Exercise: What's needed is an exact copy of all the data below, without pictures.

Provided material:
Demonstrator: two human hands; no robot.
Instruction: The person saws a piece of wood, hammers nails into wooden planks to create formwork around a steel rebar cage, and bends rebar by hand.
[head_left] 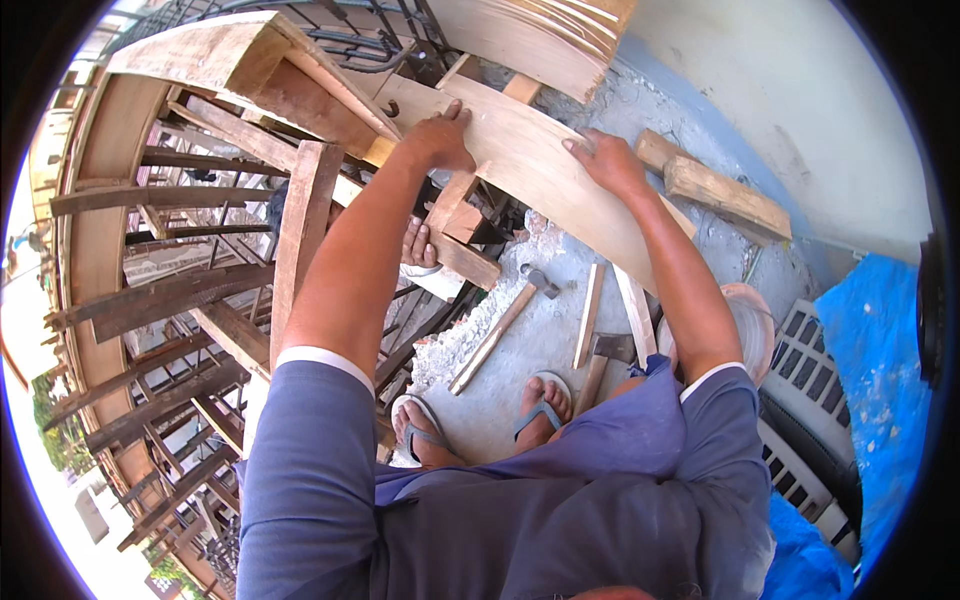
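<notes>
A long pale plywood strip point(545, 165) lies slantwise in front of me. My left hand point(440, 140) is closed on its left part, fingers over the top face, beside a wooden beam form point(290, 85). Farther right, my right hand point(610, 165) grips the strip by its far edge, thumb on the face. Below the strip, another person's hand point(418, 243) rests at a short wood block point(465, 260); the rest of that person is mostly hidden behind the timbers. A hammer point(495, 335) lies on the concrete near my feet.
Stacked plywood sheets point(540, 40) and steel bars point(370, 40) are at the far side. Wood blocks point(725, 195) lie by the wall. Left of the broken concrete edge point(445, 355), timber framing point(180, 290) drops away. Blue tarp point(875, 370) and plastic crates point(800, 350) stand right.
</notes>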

Expected answer:
Demonstrator: two human hands; no robot.
Instruction: The person saws a piece of wood, hammers nails into wooden planks to create formwork around a steel rebar cage, and bends rebar by hand.
[head_left] 
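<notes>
A long pale plywood strip point(545, 165) lies slantwise in front of me. My left hand point(440, 140) is closed on its left part, fingers over the top face, beside a wooden beam form point(290, 85). Farther right, my right hand point(610, 165) grips the strip by its far edge, thumb on the face. Below the strip, another person's hand point(418, 243) rests at a short wood block point(465, 260); the rest of that person is mostly hidden behind the timbers. A hammer point(495, 335) lies on the concrete near my feet.
Stacked plywood sheets point(540, 40) and steel bars point(370, 40) are at the far side. Wood blocks point(725, 195) lie by the wall. Left of the broken concrete edge point(445, 355), timber framing point(180, 290) drops away. Blue tarp point(875, 370) and plastic crates point(800, 350) stand right.
</notes>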

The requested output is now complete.